The Sense of an Ending, by Frank Kermode (OUP, £11.99 in UK)

`Making sense of the way we make sense of the world" is Frank Kermode's aim in The Sense of an Ending

`Making sense of the way we make sense of the world" is Frank Kermode's aim in The Sense of an Ending. Whether Biblical threat; fears about the bomb; or the prospect of the much-hyped but stingless Millennium bug, all our qualms about the end boil down to our fear of our own end, writes Kermode, digging into the Bible, Shakespeare, the poetry of Wallace Stevens, the Holocaust and more en route. Kermode is a noted critic who has written many fine books, the most recent being the impressive Shakepeare's Language. The Sense of an Ending was first published in the 1960s, when the notion of Apocalypse was more of an immediate prospect than it is now, but in this edition he adds a new "Epilogue" to update his thoughts on how we view the passing of time.
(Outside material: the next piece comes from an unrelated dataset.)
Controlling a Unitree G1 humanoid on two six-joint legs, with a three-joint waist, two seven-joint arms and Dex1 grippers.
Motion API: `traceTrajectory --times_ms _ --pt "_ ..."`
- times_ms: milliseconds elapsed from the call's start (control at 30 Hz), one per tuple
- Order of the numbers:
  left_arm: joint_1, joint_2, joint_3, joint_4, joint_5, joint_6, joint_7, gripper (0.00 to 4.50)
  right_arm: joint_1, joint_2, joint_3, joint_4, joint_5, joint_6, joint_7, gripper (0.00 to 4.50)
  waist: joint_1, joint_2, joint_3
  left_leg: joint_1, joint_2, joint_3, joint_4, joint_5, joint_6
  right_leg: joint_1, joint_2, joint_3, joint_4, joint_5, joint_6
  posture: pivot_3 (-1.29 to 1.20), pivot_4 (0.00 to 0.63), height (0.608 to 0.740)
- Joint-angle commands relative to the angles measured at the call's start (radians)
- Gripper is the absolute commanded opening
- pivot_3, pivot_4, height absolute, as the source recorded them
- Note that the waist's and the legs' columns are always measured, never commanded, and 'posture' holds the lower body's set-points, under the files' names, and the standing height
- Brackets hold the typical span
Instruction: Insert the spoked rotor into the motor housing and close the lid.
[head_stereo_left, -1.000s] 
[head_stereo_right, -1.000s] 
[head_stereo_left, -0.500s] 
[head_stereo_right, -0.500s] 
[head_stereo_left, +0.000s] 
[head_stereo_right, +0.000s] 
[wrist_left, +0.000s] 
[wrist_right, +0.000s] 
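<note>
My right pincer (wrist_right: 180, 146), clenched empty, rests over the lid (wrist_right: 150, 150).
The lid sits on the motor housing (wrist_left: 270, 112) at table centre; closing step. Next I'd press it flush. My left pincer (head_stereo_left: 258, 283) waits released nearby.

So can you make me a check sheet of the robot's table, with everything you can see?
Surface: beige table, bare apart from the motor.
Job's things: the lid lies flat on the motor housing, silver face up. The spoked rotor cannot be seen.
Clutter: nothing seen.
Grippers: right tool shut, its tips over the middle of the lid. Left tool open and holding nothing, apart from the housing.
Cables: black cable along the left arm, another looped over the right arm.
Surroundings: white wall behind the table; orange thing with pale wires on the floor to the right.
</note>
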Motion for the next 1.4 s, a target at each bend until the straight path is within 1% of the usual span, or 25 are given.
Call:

The prospect of our own demise forces us to try to create a meaning for what happens to us between "the tick of birth and the tock of death": "To make sense of our lives from where we are, as it were, stranded in the middle, we need fictions of beginnings and fictions of ends, fictions which unite beginnings and ends and endow the interval between them with meaning . . . it is ourselves we are encountering whenever we invent fictions."